Head Fixation and Stimulus Delivery System:

Recordings of MGBv and audTRN sensory responses were conducted in a custom head-fixation/sound-delivery system enclosed in a ventilated sound-proof chamber (IAC Acoustics, North Aurora, IL). The head-fixation system consisted of a pair of custom 3D printed plastic fixation clamps (MakerBot Replicator, Brooklyn NY) used to lock the implanted plastic crown at the base of the implant into place during recordings (see Fig. 1D for illustration). These were fixed to an acrylic plastic frame which also supported a platform on which the animal stood. The platform was composed of low-friction acrylic and was adjusted based on the height of the animal and spring-loaded to minimize torque on the implant. For head fixed recordings, stimuli were delivered from a pair of electrostatic speakers on either side of the animal via straight, plastic tubes 2 cm long which terminated 2.5 mm from each ear.

Electrophysiological Recordings:

Signals from tetrodes were acquired using a Neuralynx multiplexing digital recording system (Neuralynx, Bozeman MT) via a combination of 32- and 64-channel digital multiplexing headstages plugged to the 96- or 128-channel EIB of each implant. Signals from each electrode were amplified, filtered between 0.1 Hz and 9 kHz and digitized at 30 kHz. For audTRN recordings, tetrodes were lowered over the course of 1-2 weeks from the cortex into the target structure. For PFC recordings, adjustments were more targeted, consistent with the more superficial position of the region of interest. The system used for recordings (head fixed and in-behavior) was entirely automated so no investigator blinding of genotype or drug conditions was required for electrophysiological experiments. Following acquisition, spike sorting was performed offline based on relative spike amplitude and energy within electrode pairs automatically using MountainSort as previously described (Chung et al., 2017; Nakajima et al., 2019; Rikhye et al., 2018a). After initial clustering, units were divided into fast spiking (FS) and regular spiking (RS) based on waveform characteristics as previously described (Halassa et al., 2014). Briefly, peak to trough time was measured in all spike waveforms, and showed a distinct bimodal distribution (Hartigan’s dip test, p < 10−5). These distributions separated at 178 μs, and cells with peak to trough times above this threshold were considered RS while those with peak to trough times below were considered FS cells. This initial identification was subsequently further validated in two feature dimensions (Half Trough time vs Peak to Trough time) using k-means clustering which showed good agreement with the single dimension separation (97% overlap in cell selection). In the MGBv, we recorded a total of 854 RS neurons from 6 control mice as well as 711 RS neurons in 3 KO mice. In the audTRN, we recorded a total of 602 FS neurons from 3 control mice as well as 636 FS neurons in 3 KO mice. In the PFC, we recorded a total of 2304 RS neurons and 408 FS neurons from 8 control mice as well as 1742 RS neurons and 345 FS neurons in 4 KO mice.

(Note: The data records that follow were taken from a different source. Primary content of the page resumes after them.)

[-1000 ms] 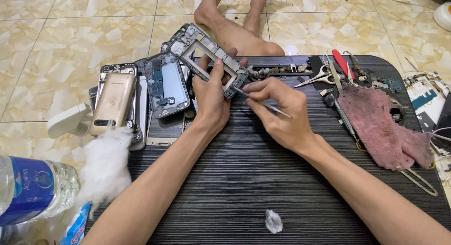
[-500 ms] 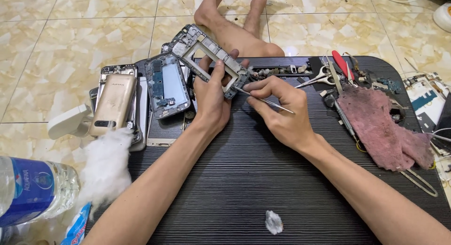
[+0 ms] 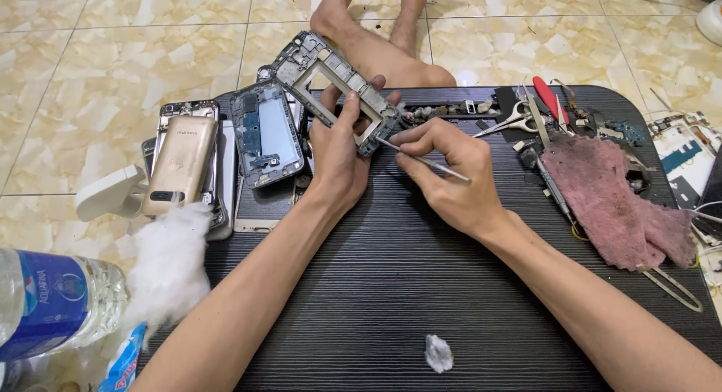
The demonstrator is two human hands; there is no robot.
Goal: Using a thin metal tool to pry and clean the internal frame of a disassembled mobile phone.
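Near edge of black desk [image 3: 391, 287]: white scrap [image 3: 438, 352]. Farther, right hand [image 3: 451, 174], fingers pinched on thin metal tool [image 3: 423, 161]. Beyond, left hand [image 3: 340, 147], fingers closed around phone frame [image 3: 338, 83], lifted over desk's far left.

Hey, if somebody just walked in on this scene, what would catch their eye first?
Most likely the two hands at the centre: the left hand holds up a stripped phone frame while the right hand pokes its lower corner with a thin metal tool. Next, the gold phone back lying on the stack at left, and the pink rag at right on the black table.
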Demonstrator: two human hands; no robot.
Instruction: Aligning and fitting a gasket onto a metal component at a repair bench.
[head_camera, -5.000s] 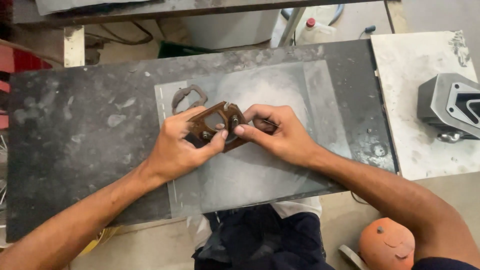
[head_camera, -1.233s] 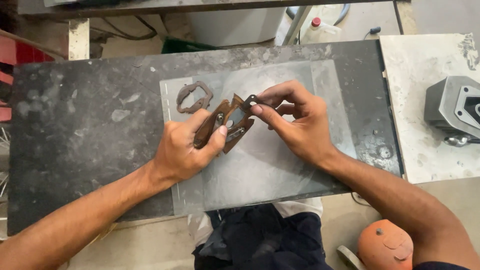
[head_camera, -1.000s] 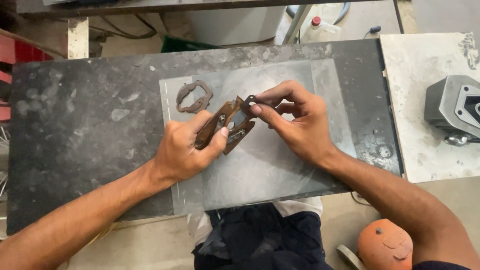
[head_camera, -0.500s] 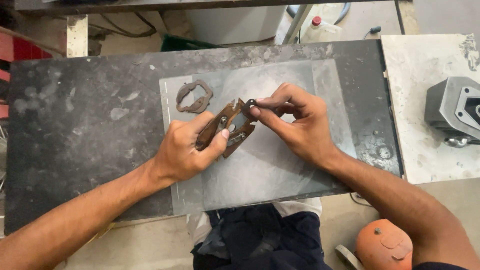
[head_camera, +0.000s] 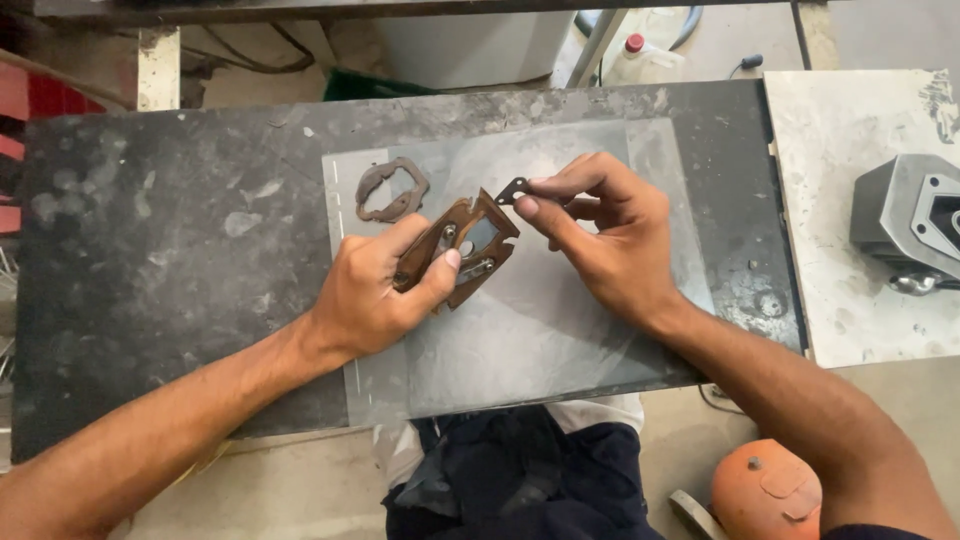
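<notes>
Head view | left hand (head_camera: 375, 290) fingers clamp one brown plate (head_camera: 468, 248) | right hand (head_camera: 610, 240) fingers pinch one dark scrap (head_camera: 512, 190) | one gasket (head_camera: 390, 188)

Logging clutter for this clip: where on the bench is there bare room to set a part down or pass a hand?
The dark bench lies bare left of the clear sheet, and the sheet's near part, below both hands, is bare too. It is crowded at the sheet's far left: the loose gasket, the left hand gripping the brown part, and the right hand pinching a small dark piece.

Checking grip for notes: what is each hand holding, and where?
Left hand grips the brown rusty metal plate by its lower-left end. Right hand pinches a small dark flat tab at its right end.
</notes>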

MGBv and audTRN Specific Methods

In MGBv and audTRN recordings, neurons were considered sound responsive if their firing rate was significantly elevated across at least 20 percent of the stimulus period (8x25 ms bins). For somatic recordings, MGBv projecting TRN neurons (audTRN) were identified using retrograde optogenetic tagging resulting in expression of eNpHR 3.0. Neurons were considered tagged if their firing rate showed a significant decrease in firing rate within 25 ms of laser pulse onset. Significance testing was based on estimation of the 95% confidence intervals for peri-stimulus time histograms (PSTHs) generated from 100 sound stimuli or laser pulses as previously described (Wimmer et al., 2015).

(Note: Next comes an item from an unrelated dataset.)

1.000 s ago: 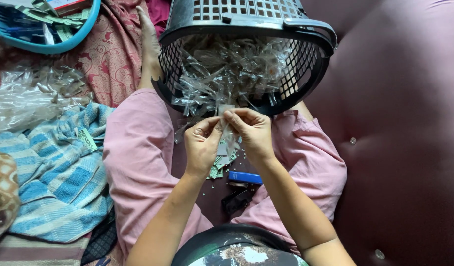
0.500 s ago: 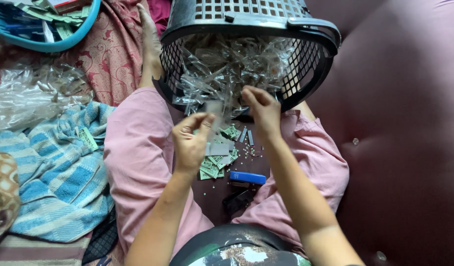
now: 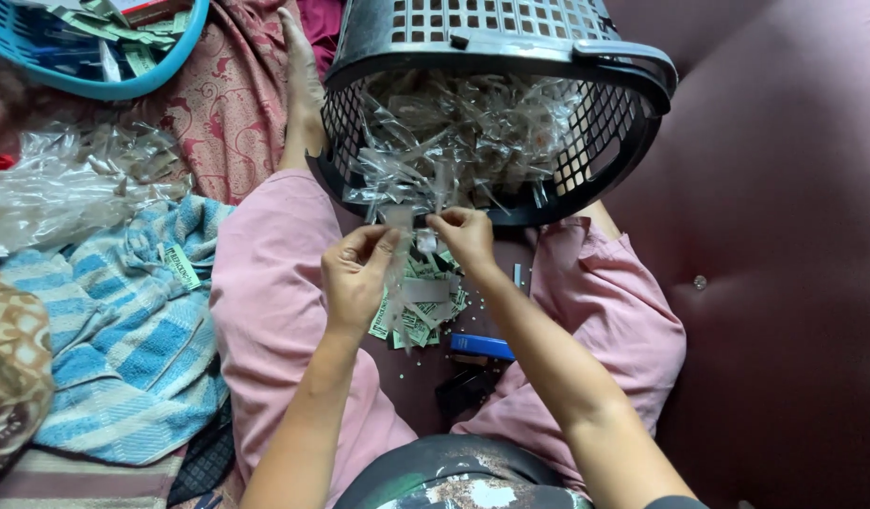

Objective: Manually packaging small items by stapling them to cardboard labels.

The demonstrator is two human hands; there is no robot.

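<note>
Right now the person is sitting with legs in pink trousers [image 3: 265, 302] spread apart, and both hands are meeting just in front of the mouth of a dark plastic basket [image 3: 510, 57] that is lying tipped on its side between the knees. The left hand [image 3: 357, 275] is pinching one end of a small clear plastic sachet [image 3: 408, 226], its grip closed on it between thumb and fingertips; the right hand [image 3: 468, 236] is pinching the other end, its grip also narrow and holding the same piece. The sachet is hanging between the two hands, just below the basket's lower rim, above the lap.

Inside the basket a heap of clear plastic sachets [image 3: 463, 132] is spilling toward the opening. Under the hands a small pile of green paper slips [image 3: 418, 316] is lying on the dark cloth between the thighs, and just beside it, nearer the person, a blue stapler [image 3: 482, 346] is resting.

At the person's left a blue striped towel [image 3: 105, 339] is lying, with one green slip [image 3: 181, 267] on it. Beyond it a crumpled clear plastic bag [image 3: 67, 184] is resting, and at the far left corner a blue basket [image 3: 161, 57] is holding more green slips. A maroon cushioned surface [image 3: 793, 236] is filling the right side.
</note>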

For firing rate, as well as Fano factor quantification, stimuli consisted of 20 dynamic random chord (DRC) sound stimuli repeated 20 times each. To record responses to noisy sound stimuli, same number of DRC stimuli were repeated 20 times each with added broadband noise (SNR 3.2). As with the pure tone stimuli used in behavior, the DRC signal to noise ratios (SNR) was parametrically varied by adding gaussian white noise at fixed stimulus SNR ratios using the awgn function in MATLAB with a constant 60dB maximum intensity of the highest intensity DRC tone stack (SNRinput). To obtain the effective SNR more typically used in auditory research (SNRobserved), the RMS of the tone and noise were calculated for recorded stimuli. For the SNRinput values used ([0.6 1.0 1.8 2.4 3.2 5.6 10]) the calculated SNRobserved values were ([−10.7 −1.4 0.6 2.0 4.0 10.5 21.1] dB) for single tones within the DRCs. These values fall in the range typically associated with difficult levels of auditory masking in mouse behavioral tasks (Whitton et al., 2014). Firing rates for the evoked responses were then obtained during stimulus (DRC or DRC + noise) presentation.

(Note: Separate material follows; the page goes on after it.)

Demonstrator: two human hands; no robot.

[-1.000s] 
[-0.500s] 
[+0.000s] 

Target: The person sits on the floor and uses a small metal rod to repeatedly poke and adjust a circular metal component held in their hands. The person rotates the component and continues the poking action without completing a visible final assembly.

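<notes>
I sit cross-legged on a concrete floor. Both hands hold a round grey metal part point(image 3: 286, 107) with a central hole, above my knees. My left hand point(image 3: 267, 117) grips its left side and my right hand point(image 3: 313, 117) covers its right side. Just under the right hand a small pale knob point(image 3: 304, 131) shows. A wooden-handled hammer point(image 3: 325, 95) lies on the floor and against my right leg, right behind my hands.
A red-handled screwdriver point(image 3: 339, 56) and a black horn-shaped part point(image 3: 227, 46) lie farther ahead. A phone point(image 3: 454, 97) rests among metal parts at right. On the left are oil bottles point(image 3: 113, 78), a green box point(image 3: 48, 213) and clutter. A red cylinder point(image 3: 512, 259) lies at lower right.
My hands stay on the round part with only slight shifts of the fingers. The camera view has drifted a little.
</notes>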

In additional sets of experiments, we sought to assess responses of audTRN to increasing intensities of broadband noise without embedded DRCs. Noise pulses were delivered in one second pules. The intensities measured in the sound-proof chamber took the following values (in dB): [7(no added noise) 23 30 41 57 80 114]. Responses of audTRN were fit using a with the Weibull function:

W(x)=rmax(1e(αx)β)

Where rmax, α, and β are fitted parameters. The first two (rmax and α) correspond to the maximum firing rate and the half-maximal input value respectively. Similar values were obtained by fitting with a logistic function.

Connectivity Assay:

To assess the impact of changes in MD excitability on cortical connection strength, we measured intra-cortical responses evoked by ChR2-mediated activation of the contralateral PFC with and without suppression of the MD. Responses to either cortical stimulation alone (0.01 s ChR2 activation to the contralateral PFC), thalamic suppression alone (0.25s eNpHR3.0 activation) or both (the same 0.25s eNpHR3.0 activation beginning 0.1 s before the same ChR2 activation pulse) were recorded in PFC (100 interleaved trials per condition).

Fano Factor:

Fano factor values were computed for each MGBv neuron based on their responses across 20 repeated deliveries of each DRC stimulus. This computation was made using MATLAB code which is included in the variance toolbox (available online at https://churchland.zuckermaninstitute.columbia.edu/content/code) as described previously (Churchland et al., 2010). Briefly, spike counts were computed in 12.5 ms windows aligned to the chords of the DRC for each trial. Spike count means and variance were then computed across trials. The mean and variance across DRC stimulus chords were compiled and fitted with a regression line. The slope of this line was taken as the Fano factor for this cell. This “raw” Fano factor (Churchland et al., 2010) was used across neurons and conditions for comparisons. To estimate the noise effect on response precision, Fano factor was first computed for the non-noise and noise conditions separately for each cell after which values for the noise condition were subtracted from the non-noise.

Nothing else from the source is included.